Is this BCNF? If not, what is a decomposition and is it FD preserving?

187 Views Asked by At

Consider relation schema R = (A, B, C, D, E) with functional dependencies BCE -> D, BDE -> C, ABE -> D and AB -> C.

Is the relation schema in BCNF? If not: What is a BCNF decomposition? Is this decomposition dependency preserving?

ABE is the candidate key and a superkey. So for the requirements of BCNF, the third functional dependency ABE -> D is satisfied but the other functional dependencies are not satisfied and need decomposition.

1

There are 1 best solutions below

2
Lifepillar On

I take that the FDs form a cover (all and only the FDs that hold are those that can be derived from the stated FDs), and that the attributes in R are all the attributes.

To determine whether a schema is in BCNF, first of all you have to find all the keys. In this case, there is only one key (ABE), as you have correctly determined. But keep in mind that, in general, a schema may have many keys.

It's not the dependencies that you decompose, but the schemas! The functional dependencies denote constraints, and you want to ideally preserve all of them when decomposing.
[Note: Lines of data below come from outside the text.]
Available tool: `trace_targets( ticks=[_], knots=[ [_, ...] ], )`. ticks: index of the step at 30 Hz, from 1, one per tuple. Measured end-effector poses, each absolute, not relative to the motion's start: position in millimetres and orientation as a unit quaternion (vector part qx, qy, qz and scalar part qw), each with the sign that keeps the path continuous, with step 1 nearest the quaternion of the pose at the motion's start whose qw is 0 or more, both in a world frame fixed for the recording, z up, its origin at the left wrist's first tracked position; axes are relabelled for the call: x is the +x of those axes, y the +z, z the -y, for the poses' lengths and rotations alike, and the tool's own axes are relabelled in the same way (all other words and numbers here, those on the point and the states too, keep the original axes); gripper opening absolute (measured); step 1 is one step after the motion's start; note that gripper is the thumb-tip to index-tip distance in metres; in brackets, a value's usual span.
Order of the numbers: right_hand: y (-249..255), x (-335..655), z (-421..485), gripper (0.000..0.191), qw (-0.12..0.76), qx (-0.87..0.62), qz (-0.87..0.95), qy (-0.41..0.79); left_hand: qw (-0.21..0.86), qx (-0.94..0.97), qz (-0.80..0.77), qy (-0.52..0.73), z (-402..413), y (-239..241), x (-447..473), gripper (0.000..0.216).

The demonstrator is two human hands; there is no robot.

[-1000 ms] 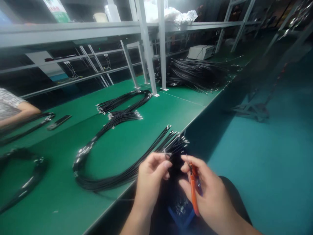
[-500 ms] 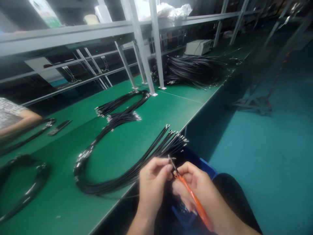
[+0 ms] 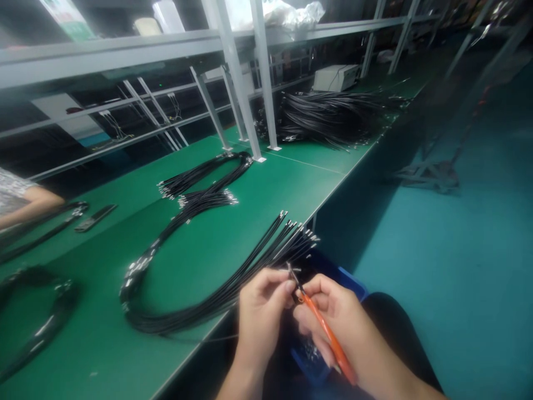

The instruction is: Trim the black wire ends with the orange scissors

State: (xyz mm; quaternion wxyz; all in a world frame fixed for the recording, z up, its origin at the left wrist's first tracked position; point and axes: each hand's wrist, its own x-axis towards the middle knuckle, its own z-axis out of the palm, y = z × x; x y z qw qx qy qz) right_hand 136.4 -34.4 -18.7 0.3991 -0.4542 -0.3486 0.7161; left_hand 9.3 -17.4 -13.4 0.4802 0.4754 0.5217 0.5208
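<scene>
My left hand (image 3: 260, 308) is closed in a pinch on the end of a black cable, just off the front edge of the green bench (image 3: 104, 344). My right hand (image 3: 339, 322) grips orange-handled pliers (image 3: 322, 328), whose metal tip meets the cable end between my fingers. A bundle of black cables with metal terminals (image 3: 233, 278) lies on the bench and reaches toward my hands. A blue bin (image 3: 347, 278) sits below, partly hidden by my hands.
More black cable loops (image 3: 195, 194) lie across the bench, and a big heap of black cables (image 3: 328, 116) lies at the far end by a white box (image 3: 335, 76). Grey shelf posts (image 3: 237, 83) stand on the bench. Another person's arm (image 3: 25, 203) rests at far left. Teal floor (image 3: 458, 250) lies right.
The pliers swung from hanging in my right hand to pointing up at the cable end held by my left hand. The view shifted slightly, and the blue bin came into sight.
</scene>
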Motion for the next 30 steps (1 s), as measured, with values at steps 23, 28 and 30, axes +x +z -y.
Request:
trace_targets(
  ticks=[23, 28, 30],
  knots=[
    [-12.4, 139.9, 36.1, 0.016, 0.377, -0.488, 0.373, 0.694, 0.443, 0.480, -0.536, 0.535, 16.1, -18.5, 14.1, 0.004],
    [-6.2, 139.7, 33.7, 0.014, 0.357, -0.511, 0.371, 0.688, 0.436, 0.490, -0.537, 0.530, 16.8, -20.5, 13.5, 0.003],
    [-5.3, 140.3, 33.7, 0.013, 0.349, -0.510, 0.373, 0.692, 0.428, 0.499, -0.539, 0.527, 17.0, -20.9, 13.2, 0.003]
  ],
)
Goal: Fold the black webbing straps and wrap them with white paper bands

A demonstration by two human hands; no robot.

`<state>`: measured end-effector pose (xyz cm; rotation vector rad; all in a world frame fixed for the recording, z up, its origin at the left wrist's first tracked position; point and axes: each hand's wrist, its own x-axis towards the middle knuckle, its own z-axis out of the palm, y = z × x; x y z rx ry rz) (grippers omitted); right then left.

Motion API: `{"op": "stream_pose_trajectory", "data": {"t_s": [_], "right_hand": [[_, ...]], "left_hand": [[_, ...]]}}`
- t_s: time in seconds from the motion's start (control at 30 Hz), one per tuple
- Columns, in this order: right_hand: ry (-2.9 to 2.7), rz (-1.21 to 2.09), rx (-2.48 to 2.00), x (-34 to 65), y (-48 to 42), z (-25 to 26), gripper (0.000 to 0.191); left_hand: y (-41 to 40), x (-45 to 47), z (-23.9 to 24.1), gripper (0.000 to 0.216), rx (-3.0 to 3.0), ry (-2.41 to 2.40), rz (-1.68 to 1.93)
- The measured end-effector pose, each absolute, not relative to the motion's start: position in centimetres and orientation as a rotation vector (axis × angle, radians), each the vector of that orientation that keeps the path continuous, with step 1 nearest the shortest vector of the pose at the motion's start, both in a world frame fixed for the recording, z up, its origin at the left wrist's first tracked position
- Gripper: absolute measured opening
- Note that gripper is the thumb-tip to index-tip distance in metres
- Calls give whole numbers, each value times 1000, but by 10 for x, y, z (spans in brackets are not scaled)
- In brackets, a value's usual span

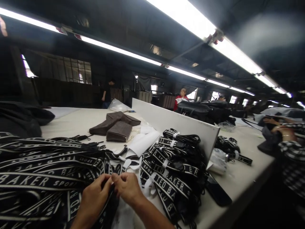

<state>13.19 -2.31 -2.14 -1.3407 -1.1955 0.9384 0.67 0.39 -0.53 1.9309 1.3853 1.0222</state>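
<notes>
Two hands of yours are front and center, left hand [94,197] and right hand [130,189], thumbs and fingertips pinched shut and meeting over the straps. Can't tell what, if anything, is between them, too small. Your loose straps [43,178], black with white lettering, are heaped on the left, and strap bundles [173,165] with white wraps sit to your right. Near those there's a dark phone [218,190] by the table edge, then a clear plastic packet [218,160] with something whitish inside. Past the straps, white paper [143,143] lies in front of some brown quilted bags [119,130]; can't see into those. White divider board [171,116] stands in the way on the right, cutting you off from the black bags [195,109] behind it. Farther back, someone in red [182,97] is standing beyond those.
</notes>
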Motion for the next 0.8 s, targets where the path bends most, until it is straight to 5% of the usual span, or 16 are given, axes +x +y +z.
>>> {"op": "stream_pose_trajectory", "data": {"t_s": [0.37,0.57,0.8], "right_hand": [[-1242,466,-1428,121,-19,-28,41],[-1253,596,-1348,125,-10,-34,45],[-1018,924,-1189,139,-12,-30,49]], "left_hand": [[4,5,-2,32,1634,1286,1271],[10,2,2,43,851,857,1283],[5,0,11,45,823,659,1042]]}}
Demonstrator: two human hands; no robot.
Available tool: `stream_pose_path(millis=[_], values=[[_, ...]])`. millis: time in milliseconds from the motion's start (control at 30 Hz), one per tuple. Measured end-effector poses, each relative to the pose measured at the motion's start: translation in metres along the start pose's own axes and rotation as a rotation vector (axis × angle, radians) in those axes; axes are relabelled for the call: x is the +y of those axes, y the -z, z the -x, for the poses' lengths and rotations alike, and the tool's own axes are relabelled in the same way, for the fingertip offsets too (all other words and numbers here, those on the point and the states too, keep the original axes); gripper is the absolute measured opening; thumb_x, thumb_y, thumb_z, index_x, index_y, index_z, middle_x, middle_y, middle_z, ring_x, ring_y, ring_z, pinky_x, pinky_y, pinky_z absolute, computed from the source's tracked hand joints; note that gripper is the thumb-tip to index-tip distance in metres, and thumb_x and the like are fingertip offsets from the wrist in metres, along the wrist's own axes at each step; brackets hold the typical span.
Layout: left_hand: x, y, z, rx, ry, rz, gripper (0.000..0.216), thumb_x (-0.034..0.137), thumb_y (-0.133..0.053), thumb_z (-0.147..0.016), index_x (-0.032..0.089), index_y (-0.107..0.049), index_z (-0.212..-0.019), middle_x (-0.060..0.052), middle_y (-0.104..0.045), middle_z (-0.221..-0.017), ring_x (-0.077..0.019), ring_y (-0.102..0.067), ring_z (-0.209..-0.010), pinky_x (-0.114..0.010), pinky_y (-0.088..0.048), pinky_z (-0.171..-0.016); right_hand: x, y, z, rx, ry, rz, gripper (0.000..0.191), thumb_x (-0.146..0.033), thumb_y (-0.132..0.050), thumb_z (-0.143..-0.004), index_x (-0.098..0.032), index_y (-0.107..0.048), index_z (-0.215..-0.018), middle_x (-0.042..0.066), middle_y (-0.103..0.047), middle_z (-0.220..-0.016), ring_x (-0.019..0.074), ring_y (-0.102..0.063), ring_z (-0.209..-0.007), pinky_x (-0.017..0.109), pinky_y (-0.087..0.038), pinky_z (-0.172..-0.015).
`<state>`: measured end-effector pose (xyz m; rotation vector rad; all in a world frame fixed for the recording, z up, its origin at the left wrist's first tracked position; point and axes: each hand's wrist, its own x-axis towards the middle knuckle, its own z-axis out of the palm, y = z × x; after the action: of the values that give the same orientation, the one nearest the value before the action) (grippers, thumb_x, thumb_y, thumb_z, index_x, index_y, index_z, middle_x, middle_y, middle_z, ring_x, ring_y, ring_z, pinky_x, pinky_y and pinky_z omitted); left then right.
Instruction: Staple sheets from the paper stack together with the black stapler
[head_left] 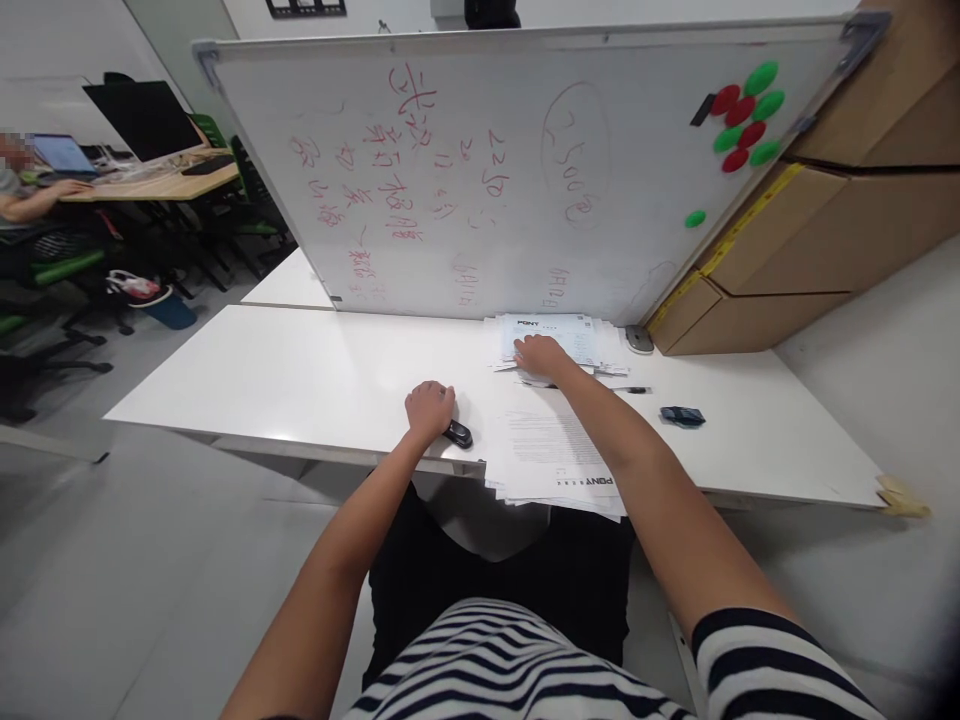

The schema is not in BCNF. (It is not even in 3NF, for that matter.) There is a simple to describe (though inefficient) algorithm to decompose R into BCNF. Some preliminaries first:

  • Without loss of generality, we assume that the right-hand side of each functional dependency (FD) consists of a single attribute.
  • attr(R) denotes the set of all the attributes of schema R.
  • The closure of a set of FDs is the set of all the logical consequences of that set of FDs. Note that such a set is always finite. More on that later.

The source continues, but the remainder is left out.